During the Civil War, the arsenal housed 1,000 beds for care of the wounded and also manufactured large quantities of ammunition for the war effort. An 1861 explosion at the Arsenal caused the city’s largest loss of life during the war. In the years that followed, the penitentiary at Fort McNair garnered national recognition as the site of the imprisonment and trial of the conspirators in President Lincoln’s assassination. Mary Surratt and three others were hanged in the prison courtyard on July 7, 1865.

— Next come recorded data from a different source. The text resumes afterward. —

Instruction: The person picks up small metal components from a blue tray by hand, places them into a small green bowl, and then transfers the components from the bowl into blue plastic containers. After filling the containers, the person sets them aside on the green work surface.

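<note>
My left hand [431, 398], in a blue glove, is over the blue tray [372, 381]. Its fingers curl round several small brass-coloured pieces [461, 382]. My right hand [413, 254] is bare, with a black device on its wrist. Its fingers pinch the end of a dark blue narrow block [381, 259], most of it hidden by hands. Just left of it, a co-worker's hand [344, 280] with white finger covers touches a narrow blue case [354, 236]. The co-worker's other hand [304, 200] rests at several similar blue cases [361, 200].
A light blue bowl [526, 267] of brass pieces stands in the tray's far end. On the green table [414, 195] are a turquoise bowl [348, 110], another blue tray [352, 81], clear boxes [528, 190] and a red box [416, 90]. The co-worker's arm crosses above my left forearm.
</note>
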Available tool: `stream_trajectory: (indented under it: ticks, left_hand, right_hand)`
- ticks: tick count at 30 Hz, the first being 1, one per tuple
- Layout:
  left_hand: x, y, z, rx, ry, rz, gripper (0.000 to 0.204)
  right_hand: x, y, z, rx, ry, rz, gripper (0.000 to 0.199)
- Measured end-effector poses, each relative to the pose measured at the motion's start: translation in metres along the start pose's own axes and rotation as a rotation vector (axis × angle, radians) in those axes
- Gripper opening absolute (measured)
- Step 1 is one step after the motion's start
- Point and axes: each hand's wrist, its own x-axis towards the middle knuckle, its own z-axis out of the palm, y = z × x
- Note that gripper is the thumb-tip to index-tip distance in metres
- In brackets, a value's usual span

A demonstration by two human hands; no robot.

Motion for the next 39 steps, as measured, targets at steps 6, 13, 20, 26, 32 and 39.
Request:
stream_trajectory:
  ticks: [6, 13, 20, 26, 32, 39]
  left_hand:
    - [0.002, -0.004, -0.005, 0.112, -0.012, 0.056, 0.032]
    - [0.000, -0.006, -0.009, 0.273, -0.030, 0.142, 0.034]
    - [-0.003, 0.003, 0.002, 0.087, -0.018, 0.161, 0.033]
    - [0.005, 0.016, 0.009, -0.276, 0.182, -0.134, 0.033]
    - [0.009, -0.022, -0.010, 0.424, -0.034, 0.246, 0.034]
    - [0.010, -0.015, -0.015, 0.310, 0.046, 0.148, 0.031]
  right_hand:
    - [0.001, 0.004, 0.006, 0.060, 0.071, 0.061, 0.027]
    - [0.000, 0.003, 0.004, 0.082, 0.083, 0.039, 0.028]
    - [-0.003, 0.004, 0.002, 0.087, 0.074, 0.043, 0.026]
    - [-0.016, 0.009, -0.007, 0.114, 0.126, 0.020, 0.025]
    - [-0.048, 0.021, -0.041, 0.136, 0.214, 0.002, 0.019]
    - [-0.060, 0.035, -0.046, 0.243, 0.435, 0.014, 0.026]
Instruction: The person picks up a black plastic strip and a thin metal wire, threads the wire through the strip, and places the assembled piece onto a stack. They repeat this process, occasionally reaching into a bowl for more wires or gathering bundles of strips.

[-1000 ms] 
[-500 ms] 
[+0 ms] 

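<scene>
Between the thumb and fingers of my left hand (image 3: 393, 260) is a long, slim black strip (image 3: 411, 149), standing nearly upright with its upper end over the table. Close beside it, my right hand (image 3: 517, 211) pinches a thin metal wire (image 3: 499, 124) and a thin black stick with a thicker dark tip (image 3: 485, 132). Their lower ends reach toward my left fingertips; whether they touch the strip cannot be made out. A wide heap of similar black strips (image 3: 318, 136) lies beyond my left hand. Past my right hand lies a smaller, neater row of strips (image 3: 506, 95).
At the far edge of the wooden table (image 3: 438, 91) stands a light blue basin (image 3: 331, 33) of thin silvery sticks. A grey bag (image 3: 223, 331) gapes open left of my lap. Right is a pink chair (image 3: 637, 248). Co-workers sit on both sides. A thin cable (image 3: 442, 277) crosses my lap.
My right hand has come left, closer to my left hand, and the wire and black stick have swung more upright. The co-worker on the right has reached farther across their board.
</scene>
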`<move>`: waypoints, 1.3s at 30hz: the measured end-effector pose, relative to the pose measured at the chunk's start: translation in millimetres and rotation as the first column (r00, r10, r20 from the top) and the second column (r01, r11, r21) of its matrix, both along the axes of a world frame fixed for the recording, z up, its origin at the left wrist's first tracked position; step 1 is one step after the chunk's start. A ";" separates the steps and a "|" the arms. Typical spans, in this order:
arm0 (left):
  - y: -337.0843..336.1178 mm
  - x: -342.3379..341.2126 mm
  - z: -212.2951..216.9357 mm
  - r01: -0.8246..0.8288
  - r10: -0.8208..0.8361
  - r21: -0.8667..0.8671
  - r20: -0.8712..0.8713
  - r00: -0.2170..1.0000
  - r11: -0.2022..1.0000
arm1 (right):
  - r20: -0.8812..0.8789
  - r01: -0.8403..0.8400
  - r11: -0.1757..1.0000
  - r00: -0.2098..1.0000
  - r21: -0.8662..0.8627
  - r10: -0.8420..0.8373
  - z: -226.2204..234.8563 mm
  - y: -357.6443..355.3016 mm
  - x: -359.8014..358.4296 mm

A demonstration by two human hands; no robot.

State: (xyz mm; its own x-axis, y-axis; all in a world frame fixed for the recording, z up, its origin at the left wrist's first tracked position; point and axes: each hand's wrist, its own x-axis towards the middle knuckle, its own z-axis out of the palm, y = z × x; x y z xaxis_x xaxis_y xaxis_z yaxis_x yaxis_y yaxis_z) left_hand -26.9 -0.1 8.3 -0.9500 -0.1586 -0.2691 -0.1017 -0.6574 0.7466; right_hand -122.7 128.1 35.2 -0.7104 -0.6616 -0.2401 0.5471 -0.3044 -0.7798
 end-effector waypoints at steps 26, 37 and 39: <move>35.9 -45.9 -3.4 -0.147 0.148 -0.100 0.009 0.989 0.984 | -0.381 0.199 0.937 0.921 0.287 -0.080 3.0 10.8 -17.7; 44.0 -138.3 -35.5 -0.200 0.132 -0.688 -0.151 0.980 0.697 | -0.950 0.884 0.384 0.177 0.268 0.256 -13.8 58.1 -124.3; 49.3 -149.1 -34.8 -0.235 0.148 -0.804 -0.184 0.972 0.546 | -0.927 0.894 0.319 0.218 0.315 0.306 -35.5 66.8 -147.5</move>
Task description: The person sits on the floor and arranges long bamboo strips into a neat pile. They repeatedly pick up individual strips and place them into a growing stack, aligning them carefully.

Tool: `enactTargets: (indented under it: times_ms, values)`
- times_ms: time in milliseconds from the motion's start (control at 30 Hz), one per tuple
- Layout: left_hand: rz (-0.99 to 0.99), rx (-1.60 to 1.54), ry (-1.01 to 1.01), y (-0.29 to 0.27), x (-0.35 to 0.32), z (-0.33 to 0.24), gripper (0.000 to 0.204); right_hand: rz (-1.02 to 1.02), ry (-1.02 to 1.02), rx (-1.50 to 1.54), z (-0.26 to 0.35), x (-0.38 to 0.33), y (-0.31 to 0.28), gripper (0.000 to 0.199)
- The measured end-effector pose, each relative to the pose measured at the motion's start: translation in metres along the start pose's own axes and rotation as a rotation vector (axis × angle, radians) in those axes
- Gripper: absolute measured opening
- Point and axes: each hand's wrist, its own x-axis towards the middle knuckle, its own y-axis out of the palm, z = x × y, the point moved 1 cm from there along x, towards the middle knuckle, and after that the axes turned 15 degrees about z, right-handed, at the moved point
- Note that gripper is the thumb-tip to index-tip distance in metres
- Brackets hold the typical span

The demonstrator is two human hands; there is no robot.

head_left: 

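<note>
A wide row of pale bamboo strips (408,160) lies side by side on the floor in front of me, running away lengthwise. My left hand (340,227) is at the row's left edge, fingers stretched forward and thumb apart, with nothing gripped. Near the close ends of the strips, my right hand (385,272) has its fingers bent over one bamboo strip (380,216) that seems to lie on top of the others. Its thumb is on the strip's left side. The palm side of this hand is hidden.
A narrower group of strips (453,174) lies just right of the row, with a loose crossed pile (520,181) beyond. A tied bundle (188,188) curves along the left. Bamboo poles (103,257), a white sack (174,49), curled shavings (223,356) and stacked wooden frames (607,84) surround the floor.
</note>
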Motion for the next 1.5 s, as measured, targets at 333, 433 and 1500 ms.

Major Walter Reed, a faculty member at the U.S. Army Medical School from 1893, conducted exhaustive research on malaria at the post hospital and nearby Potomac tidal flats; in 1898 he reported his findings identifying mosquitoes as carriers of the disease. That same year, the post hospital was designated as the Army General Hospital. It was later renamed in Reed’s honor and remained at Fort McNair until 1909, when it moved to its current location on Georgia Avenue.
Following modernization after the Spanish-American War, Fort McNair became the Army's center for the education and training of senior officers with the birth of the Army War College in 1901. The entire installation was redesigned by McKim, Mead & White as a Beaux-Arts campus around the war college building on Greenleaf Point.
In 1924, the Army Industrial College was founded at McNair in order to prepare officers for high level posts in Army supply organizations, and to study industrial mobilization. It evolved into the Industrial College of the Armed Forces. The Army War College was reorganized as the Army-Navy Staff College in 1943, becoming the National War College in 1946 and the National Defense University in 1976.
The post was renamed in 1948 to honor Lt. Gen. Lesley J. McNair, commander of Army ground forces during World War II, who was headquartered at the post and killed in Normandy in 1944. Fort McNair has been the headquarters of the Army’s Military District of Washington since 1966.
The Fort McNair Historic District includes 51 contributing buildings dating from 1791 to 1944.
DC Inventory: November 8, 1964 (Joint Committee on Landmarks)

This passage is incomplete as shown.